In the 1880s, on the other hand, horse-drawn carriage transport began almost simultaneously in many parts of the country. The number of horse-drawn carriages rapidly increased from 364 in 1875 to 1,792 in 1880, 10,526 in 1885, and to 31,965 in 1890. The increased use of horse-drawn carts was particularly striking; the number swelling from only 45 in 1875 to 29,088 in 1890, and by 1882, to 2,623, surpassing the figure for horse-drawn passenger carriages (1,920). The number of team-drawn stagecoaches for long-distance transportation also gradually increased. These increases in the number of carts and stagecoaches for long-distance transportation were reflection of the growth of local industry and the development of a flow of goods throughout the countryside. In fact, Japan's local industry grew steadily from the late 1870s, stimulated both by the establishment of the local government system and through the expansion of international trade, and manufactories powered by water wheels appeared in many areas. In the silk reeling and cotton-spinning industries, endogenous skills began to show considerable improvement. The development of horse-drawn vehicle transport in the 1880s was a natural outgrowth of this heightened economic activity.
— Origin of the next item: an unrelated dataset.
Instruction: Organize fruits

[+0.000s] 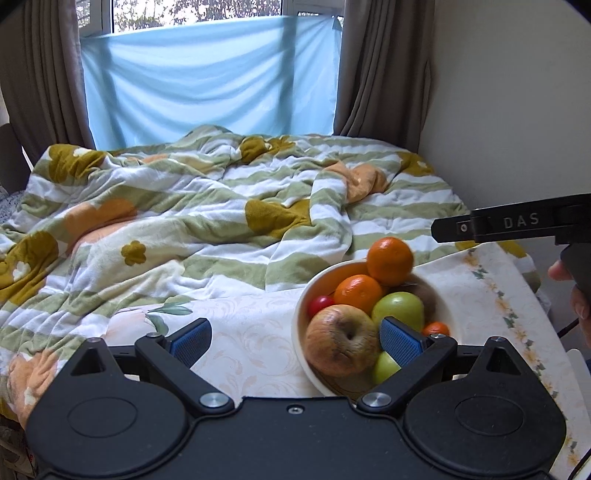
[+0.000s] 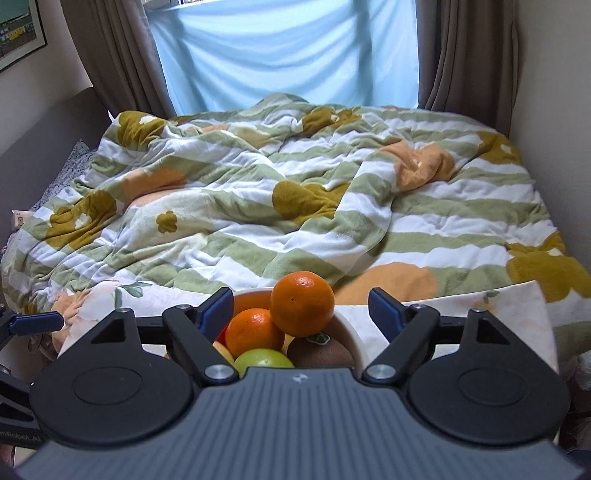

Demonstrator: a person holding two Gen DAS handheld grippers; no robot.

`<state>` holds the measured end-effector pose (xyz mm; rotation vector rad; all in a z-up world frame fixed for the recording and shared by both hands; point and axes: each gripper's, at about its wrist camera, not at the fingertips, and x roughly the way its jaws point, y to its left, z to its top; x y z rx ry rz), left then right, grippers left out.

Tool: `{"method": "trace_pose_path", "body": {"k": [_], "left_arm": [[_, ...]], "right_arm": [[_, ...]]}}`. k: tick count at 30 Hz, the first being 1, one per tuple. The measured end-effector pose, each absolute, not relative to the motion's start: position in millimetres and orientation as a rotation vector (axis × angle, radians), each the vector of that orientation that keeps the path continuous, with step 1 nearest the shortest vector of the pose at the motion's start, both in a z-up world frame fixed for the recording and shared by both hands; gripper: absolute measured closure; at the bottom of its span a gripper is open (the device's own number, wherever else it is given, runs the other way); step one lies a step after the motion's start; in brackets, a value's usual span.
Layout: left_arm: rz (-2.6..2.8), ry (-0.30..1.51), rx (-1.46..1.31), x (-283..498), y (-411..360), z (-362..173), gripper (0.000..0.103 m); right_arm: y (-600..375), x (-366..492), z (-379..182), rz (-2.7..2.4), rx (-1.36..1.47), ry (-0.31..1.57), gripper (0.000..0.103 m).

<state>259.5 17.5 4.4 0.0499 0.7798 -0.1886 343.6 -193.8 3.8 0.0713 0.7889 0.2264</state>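
"DAS" stands on the right hand-held gripper (image 1: pixel 448 230).

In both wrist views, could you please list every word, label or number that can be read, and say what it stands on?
"DAS": raised letters on the black right gripper body, in the left wrist view.
"mRobot.AI": cut-off white lettering on the black left gripper body, at the right wrist view's left edge.
Small green sticker on the brown kiwi: too small to read.
Framed picture on the wall: too blurred to read.
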Motion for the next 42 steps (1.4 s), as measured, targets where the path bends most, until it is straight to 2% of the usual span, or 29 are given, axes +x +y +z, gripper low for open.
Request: {"method": "trace_pose_path", "body": {"k": [4, 11, 22, 32, 42], "left_arm": [[-0.17, 0.734, 0.045, 223, 7, 22, 0.003], [-0.128, 0.691, 0.005, 159, -4, 44, 0.003], [-0.07, 0.689, 0.01, 82, -12, 40, 0.0], [-0.026, 0.683, 0.053, 47, -19, 26, 0.0], [-0.003, 0.686, 0.045, 43, -19, 22, 0.0]], "right_arm": [[-204, 305, 29, 0.22, 0.074, 0.755, 0.002], [-224, 218, 60, 0.187, 0.044, 0.705, 0.0], [-241, 109, 50, 0.062, -0.016, 0.702, 0.0], [-245, 64, 22, 0.018, -0.023, 0.745, 0.0], [-245, 58, 21, 0.008, -0.021, 0.755, 0.0]]}}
The development of vehicle transport naturally called attention to the necessity for repairing existing roads and building new ones. The existing road network, originally built in the Tokugawa period to serve the needs of military and official transport, contained portions topographically and directionally inappropriate in the distribution of local products. Moreover, the narrowness and softness of the road surface were not designed for the passage of wheeled vehicles.

The movement to construct new roads or repair old one did not wait for the leadership of the government, but began with initiatives by local residents who applied for permission to repair the roads as their needs required. This movement was particularly noticeable after the opening of the ports in and around Yokohama where roads were filled with the traffic of imported and exported goods. The Tsukui route (from the Koshu Highway's Yoshino station to Nakano-Arakawa-Kubosawa-Hashimoto-Shibafu and Yokohama, called the "silk road") and the Yagurazawa route (Gotenba-Ashigara Pass-Yagurazawa-Kamiyama-Soya-Atsugi-Shibafu-Yokohama, called the "tea road"), for example, were heavily used from the early period, and as these two arteries were developed, projects to improve old roads and build new ones were undertaken in many districts. Around Gotenba, for example, after 1872 repeated repairs were carried out on the Old Ashigara Road (along the Yagurazawa route) and the byroad running directly to Kamiyama (Matsuda) without going through Sekimoto at the foot of the pass on the eastern side of the Ashigara Pass, suddenly became the scene of great activity. In addition, beginning in 1872, new roads were constructed over the mountains along the western border of Kanagawa prefecture as part of the effort to find a more direct route for the transport of export goods such as tea and raw silk.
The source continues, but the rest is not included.